Back believes that England’s team culture has been put back on the right track by head coach Stuart Lancaster. “Stuart will ensure that England get back to being the best in the world. He will be asking the players whether they want to see headlines about performance or about off-field stuff, and he will steer them in the right direction. The culture of the team is the most important building block, and it is about the aspiration to be the best. Those standards cannot be imposed by a coach, they have to evolve through peer pressure – the idea that if you don’t perform because you haven’t prepared properly you are letting not just yourself down, but every one of your team-mates. If the players set the rules, they will make sure everyone adheres to them.”
He says it was an essential component in England becoming world champions. “With the 2003 World Cup winners Clive Woodward didn’t have to say anything too much at the end because the team was self-managed. But that was only because he had made sure everything was in place before then.
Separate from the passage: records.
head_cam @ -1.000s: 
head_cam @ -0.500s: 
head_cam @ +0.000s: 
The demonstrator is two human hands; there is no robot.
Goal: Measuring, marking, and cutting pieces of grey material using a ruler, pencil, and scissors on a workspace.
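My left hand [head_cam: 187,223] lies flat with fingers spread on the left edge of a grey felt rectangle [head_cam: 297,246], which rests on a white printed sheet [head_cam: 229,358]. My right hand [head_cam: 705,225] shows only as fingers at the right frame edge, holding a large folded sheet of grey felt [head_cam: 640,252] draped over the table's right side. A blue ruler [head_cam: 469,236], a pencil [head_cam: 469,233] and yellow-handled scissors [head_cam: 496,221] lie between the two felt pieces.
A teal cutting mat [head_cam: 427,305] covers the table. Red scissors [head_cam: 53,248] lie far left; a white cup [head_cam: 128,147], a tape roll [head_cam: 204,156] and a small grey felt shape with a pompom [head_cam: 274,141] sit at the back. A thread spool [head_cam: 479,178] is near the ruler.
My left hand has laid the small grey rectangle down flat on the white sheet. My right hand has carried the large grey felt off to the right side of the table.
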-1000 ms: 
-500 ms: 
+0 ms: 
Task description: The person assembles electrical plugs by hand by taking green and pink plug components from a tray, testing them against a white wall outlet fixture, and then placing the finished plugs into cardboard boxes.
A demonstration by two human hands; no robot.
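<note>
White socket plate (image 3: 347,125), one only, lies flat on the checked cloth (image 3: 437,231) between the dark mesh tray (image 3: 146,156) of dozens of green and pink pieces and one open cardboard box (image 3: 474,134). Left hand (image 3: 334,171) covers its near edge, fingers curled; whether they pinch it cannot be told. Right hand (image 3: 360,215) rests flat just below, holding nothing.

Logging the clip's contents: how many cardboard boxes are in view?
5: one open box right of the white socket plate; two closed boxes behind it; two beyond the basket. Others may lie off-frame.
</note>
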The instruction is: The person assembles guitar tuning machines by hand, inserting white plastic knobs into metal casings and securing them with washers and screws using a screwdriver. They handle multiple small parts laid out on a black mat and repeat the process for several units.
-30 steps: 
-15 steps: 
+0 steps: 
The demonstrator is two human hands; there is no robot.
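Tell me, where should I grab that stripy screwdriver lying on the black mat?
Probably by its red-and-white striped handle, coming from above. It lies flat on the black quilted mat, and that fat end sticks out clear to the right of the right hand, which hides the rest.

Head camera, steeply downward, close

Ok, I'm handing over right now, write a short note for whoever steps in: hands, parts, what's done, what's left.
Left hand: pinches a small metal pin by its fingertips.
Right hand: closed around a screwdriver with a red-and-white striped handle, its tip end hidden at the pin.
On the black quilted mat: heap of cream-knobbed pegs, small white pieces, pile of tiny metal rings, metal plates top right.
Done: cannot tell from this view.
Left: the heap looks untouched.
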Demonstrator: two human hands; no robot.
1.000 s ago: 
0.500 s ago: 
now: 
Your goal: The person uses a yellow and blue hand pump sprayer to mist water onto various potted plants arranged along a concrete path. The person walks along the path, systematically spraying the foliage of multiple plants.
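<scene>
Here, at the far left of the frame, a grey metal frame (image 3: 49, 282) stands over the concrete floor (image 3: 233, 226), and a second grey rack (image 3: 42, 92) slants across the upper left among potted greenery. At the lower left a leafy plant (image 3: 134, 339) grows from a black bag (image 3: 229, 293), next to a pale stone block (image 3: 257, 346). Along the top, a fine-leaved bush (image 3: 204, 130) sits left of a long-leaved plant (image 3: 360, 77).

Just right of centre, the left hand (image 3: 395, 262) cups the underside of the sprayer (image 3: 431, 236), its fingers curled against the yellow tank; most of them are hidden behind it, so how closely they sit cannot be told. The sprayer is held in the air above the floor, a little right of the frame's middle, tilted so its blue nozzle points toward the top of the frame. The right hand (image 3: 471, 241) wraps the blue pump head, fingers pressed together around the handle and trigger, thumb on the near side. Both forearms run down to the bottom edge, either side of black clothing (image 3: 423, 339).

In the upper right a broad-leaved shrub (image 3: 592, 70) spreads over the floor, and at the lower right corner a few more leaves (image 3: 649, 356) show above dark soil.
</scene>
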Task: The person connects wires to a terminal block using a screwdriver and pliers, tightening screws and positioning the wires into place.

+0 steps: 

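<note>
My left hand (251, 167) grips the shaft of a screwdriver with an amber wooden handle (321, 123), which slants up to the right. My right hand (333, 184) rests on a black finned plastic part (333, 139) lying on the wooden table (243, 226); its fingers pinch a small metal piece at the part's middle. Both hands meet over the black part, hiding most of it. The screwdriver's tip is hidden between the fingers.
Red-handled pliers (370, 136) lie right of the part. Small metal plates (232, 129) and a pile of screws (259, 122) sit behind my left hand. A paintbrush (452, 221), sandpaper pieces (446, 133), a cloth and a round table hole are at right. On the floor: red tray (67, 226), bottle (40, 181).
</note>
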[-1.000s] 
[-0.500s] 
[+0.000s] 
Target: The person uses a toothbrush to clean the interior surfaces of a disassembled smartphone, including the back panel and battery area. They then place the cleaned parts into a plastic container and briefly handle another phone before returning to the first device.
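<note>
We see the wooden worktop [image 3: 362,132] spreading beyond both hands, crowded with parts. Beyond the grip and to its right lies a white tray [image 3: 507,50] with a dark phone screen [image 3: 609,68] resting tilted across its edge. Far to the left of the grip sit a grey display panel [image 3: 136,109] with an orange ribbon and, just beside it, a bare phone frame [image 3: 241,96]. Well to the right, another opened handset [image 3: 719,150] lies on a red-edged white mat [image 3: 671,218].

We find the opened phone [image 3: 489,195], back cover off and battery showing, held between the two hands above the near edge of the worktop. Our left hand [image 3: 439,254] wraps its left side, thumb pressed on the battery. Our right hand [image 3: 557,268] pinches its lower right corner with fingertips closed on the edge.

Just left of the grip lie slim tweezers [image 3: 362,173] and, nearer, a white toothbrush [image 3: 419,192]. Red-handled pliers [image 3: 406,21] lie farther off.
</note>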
“The best analogy is that when you learn to drive at first you are tense and sweating, but years later you do everything automatically. We got on the pitch and played without thinking – we had gone from having to talk to each other to being able to communicate with a gesture or a stare.”
“It was highlighted by Johnno in the tunnel before the World Cup final. Usually he would turn around and say a few words of encouragement just before we jogged out, but before the final he just glanced over his shoulder and said nothing. He told me later, ‘Backy, I looked back and I knew there was nothing to say. We were ready’.”
Back’s anecdote captures the culture of that champion squad, and it is a culture that he has seen again in the golden glow of the 2012 Olympic summer. Now, with a Lions tour next summer and the 2015 World Cup on the horizon, he says it is up to rugby in these parts to carry the torch.